EXERCISE REQUIREMENTS:
State how many lines of the records contain the string "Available", and give no other information.
══ DATA TO USE ══
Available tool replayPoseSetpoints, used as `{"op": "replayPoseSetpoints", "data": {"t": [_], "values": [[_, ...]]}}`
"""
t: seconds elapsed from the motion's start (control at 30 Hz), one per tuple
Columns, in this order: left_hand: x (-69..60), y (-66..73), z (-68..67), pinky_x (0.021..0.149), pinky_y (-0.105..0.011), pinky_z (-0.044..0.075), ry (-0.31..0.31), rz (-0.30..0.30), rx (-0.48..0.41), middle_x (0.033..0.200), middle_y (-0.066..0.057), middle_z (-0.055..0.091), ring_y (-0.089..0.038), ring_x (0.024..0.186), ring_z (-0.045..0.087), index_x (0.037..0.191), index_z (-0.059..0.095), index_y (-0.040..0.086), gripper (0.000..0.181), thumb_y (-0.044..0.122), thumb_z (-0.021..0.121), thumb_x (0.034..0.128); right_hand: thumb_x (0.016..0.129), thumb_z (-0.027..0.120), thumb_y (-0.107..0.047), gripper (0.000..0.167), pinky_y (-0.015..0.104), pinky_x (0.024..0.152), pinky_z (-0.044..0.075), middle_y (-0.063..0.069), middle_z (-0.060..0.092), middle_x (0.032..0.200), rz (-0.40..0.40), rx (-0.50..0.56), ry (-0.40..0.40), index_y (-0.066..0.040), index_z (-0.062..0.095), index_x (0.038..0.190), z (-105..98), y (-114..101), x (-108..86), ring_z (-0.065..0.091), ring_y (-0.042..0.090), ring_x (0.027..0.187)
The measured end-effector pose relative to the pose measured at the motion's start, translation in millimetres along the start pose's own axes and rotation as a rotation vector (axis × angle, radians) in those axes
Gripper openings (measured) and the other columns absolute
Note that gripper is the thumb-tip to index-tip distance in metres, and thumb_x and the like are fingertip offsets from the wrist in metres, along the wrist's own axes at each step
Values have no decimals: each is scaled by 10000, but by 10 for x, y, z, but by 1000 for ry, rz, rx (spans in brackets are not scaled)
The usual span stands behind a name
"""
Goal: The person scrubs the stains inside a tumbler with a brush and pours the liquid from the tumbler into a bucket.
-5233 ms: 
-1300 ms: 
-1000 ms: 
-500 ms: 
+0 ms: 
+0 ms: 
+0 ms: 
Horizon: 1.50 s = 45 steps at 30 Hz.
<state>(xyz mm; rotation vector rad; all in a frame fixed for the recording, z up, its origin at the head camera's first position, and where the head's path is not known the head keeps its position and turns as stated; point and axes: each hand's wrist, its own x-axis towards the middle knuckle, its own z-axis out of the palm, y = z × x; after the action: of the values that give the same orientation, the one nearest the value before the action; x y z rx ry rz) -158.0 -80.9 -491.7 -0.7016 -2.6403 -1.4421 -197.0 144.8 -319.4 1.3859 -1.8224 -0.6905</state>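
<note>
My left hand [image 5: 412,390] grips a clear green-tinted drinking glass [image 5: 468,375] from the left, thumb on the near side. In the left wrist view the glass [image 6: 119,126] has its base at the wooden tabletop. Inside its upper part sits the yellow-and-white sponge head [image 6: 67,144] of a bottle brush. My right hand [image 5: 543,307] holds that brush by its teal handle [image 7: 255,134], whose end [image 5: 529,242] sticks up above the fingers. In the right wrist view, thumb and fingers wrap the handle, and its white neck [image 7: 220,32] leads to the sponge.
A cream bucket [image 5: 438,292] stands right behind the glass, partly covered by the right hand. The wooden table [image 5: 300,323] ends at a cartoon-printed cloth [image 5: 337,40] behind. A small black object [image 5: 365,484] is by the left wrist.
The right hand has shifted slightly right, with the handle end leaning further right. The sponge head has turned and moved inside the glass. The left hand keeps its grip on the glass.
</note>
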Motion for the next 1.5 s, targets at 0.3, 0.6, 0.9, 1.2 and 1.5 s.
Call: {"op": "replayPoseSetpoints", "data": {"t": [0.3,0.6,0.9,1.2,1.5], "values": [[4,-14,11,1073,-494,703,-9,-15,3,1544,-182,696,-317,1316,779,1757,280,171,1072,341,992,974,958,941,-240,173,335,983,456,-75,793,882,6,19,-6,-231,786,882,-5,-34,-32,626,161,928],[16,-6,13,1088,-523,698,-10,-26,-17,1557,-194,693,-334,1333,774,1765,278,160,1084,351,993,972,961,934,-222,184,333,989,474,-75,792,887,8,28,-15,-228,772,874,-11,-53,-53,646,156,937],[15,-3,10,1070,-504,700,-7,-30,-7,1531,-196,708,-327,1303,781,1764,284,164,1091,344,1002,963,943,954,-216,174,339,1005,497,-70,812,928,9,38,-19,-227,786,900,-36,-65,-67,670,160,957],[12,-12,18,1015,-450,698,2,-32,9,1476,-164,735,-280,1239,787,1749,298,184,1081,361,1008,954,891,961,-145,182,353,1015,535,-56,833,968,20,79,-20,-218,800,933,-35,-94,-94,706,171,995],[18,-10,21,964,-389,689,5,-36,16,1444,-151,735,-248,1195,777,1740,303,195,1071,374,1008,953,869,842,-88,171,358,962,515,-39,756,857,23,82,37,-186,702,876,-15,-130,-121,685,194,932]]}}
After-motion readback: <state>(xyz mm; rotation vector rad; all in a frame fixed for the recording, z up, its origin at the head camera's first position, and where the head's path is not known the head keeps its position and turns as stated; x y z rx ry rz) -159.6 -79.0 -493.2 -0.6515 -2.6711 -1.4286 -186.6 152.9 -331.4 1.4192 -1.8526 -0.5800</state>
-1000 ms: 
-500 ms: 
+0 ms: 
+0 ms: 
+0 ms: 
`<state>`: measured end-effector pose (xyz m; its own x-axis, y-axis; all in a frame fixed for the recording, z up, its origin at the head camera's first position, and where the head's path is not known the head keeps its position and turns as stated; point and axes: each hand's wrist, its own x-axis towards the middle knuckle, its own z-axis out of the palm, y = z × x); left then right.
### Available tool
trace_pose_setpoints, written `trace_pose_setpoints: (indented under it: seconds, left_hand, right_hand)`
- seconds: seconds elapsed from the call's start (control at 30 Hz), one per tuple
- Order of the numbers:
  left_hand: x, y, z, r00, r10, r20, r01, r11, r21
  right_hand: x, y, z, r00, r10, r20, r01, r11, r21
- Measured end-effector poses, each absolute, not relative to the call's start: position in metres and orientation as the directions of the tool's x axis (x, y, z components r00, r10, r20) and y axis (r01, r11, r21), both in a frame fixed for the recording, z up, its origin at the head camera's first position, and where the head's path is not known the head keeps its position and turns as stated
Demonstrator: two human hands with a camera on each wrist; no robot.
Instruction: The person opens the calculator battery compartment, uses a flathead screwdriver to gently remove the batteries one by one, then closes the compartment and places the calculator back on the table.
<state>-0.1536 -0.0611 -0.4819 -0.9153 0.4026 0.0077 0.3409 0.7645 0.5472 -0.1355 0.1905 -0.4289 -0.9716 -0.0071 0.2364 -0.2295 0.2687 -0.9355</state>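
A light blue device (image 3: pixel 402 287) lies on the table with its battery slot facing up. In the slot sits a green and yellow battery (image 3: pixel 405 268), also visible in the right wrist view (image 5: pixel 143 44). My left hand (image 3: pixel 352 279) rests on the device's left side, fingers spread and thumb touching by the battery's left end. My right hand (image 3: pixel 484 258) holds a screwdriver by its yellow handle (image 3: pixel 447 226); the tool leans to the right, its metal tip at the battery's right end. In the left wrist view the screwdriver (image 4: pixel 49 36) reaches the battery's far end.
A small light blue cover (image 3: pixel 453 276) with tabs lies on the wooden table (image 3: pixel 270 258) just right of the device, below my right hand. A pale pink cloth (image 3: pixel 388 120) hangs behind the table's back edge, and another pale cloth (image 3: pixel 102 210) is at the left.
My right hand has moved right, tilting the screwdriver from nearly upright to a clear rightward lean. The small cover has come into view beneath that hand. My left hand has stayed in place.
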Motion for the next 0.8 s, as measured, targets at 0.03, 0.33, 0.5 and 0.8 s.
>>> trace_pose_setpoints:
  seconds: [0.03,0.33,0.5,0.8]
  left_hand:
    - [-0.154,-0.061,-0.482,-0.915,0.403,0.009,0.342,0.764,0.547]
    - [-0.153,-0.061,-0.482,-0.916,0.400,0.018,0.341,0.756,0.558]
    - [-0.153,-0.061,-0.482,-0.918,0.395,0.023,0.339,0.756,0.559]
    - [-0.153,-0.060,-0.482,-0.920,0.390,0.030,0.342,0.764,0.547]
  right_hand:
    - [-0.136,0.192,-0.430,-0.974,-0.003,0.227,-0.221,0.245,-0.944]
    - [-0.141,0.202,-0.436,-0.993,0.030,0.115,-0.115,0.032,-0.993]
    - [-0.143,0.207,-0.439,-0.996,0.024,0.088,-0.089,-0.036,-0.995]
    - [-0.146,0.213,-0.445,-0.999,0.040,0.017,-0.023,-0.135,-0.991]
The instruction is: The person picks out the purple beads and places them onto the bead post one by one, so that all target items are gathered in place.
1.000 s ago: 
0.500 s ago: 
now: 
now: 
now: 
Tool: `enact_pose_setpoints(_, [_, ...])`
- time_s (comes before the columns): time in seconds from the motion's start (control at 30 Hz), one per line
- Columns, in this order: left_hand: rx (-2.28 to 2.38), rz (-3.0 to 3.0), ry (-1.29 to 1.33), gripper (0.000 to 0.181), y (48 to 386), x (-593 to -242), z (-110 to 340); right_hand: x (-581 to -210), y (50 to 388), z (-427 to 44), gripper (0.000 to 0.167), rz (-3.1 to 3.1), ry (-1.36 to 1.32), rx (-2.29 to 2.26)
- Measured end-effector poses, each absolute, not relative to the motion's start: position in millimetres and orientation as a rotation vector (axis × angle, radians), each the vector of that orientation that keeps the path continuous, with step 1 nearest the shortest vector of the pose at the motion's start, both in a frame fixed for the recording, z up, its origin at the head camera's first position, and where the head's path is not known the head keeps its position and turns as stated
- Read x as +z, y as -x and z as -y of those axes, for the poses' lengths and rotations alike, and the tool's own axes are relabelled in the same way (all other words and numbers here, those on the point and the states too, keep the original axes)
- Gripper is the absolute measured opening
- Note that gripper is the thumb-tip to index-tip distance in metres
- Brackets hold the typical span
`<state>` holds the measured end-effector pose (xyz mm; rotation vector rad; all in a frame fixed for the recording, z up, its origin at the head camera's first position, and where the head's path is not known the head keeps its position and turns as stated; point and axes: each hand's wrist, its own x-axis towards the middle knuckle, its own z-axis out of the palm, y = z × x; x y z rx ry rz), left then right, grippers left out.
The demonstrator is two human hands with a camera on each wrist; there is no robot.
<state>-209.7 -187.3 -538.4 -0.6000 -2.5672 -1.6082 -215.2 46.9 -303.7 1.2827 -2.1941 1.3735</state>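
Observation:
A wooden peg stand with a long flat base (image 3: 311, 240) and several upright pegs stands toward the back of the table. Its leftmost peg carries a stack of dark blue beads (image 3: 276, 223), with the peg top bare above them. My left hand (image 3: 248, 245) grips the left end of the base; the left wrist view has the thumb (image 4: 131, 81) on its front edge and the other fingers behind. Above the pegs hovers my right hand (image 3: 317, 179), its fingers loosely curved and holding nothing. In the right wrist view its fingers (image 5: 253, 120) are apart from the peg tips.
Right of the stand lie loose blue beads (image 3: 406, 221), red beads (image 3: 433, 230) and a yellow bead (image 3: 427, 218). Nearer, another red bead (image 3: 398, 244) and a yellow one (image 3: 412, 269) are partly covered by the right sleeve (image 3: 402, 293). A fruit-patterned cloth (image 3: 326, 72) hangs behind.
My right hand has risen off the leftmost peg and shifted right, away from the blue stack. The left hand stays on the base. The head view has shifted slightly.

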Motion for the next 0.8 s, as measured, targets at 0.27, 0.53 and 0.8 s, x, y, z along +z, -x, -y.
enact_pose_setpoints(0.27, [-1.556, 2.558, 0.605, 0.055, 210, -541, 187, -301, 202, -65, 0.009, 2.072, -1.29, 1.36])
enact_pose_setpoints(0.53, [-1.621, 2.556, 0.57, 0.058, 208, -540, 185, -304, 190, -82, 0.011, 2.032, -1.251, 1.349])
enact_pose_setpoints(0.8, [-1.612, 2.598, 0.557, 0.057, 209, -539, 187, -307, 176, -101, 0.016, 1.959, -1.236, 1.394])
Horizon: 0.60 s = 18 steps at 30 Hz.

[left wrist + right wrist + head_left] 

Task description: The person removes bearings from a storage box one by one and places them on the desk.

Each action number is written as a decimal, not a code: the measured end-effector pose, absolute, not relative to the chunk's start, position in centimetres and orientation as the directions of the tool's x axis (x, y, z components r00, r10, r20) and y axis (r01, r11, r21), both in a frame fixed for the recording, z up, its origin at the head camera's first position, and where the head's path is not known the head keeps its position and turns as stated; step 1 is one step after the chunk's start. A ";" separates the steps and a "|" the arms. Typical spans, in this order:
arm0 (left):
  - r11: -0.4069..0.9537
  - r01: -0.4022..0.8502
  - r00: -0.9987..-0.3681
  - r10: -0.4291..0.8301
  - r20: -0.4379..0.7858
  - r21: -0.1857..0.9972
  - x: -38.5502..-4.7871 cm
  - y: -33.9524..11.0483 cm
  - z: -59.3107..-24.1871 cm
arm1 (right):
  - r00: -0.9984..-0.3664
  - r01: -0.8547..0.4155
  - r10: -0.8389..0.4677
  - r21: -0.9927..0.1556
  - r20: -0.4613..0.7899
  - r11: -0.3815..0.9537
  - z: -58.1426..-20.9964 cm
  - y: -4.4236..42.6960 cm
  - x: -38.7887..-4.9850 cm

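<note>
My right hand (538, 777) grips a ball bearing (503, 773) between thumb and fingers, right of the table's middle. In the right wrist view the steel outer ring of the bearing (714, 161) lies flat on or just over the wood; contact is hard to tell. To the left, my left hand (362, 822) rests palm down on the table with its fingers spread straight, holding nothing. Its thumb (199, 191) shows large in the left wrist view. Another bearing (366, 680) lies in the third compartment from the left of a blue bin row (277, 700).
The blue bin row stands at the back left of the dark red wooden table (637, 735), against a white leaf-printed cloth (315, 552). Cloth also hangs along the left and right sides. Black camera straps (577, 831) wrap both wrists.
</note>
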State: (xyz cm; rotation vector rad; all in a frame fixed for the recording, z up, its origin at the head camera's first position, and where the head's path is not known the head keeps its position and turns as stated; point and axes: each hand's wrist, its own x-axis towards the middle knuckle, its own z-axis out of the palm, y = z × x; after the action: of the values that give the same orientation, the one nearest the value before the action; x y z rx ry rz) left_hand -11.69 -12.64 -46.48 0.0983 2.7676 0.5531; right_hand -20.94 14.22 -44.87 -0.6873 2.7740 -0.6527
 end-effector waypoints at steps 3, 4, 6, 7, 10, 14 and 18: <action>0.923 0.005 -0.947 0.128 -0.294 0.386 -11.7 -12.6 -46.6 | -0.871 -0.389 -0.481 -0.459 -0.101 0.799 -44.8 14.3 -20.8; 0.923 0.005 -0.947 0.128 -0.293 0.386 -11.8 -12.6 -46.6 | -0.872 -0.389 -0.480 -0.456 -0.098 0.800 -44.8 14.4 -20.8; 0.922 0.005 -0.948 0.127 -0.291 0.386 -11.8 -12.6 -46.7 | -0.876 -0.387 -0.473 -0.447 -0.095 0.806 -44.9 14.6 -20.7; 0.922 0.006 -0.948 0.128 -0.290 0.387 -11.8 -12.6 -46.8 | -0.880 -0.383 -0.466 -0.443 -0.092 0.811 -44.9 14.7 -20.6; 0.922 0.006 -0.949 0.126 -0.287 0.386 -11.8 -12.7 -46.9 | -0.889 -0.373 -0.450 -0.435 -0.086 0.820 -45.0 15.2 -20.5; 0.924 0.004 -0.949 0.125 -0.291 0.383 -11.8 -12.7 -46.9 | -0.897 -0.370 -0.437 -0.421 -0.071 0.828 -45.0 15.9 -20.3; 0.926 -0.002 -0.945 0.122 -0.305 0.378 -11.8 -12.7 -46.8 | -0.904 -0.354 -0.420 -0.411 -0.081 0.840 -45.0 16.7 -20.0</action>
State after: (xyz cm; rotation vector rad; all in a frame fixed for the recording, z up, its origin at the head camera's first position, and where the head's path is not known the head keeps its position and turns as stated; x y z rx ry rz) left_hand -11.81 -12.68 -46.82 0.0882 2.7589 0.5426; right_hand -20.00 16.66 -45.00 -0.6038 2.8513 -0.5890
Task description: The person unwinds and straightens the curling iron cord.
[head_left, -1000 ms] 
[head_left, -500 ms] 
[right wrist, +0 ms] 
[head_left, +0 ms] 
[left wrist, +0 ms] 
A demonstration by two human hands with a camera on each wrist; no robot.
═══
RESPONSE AREA:
2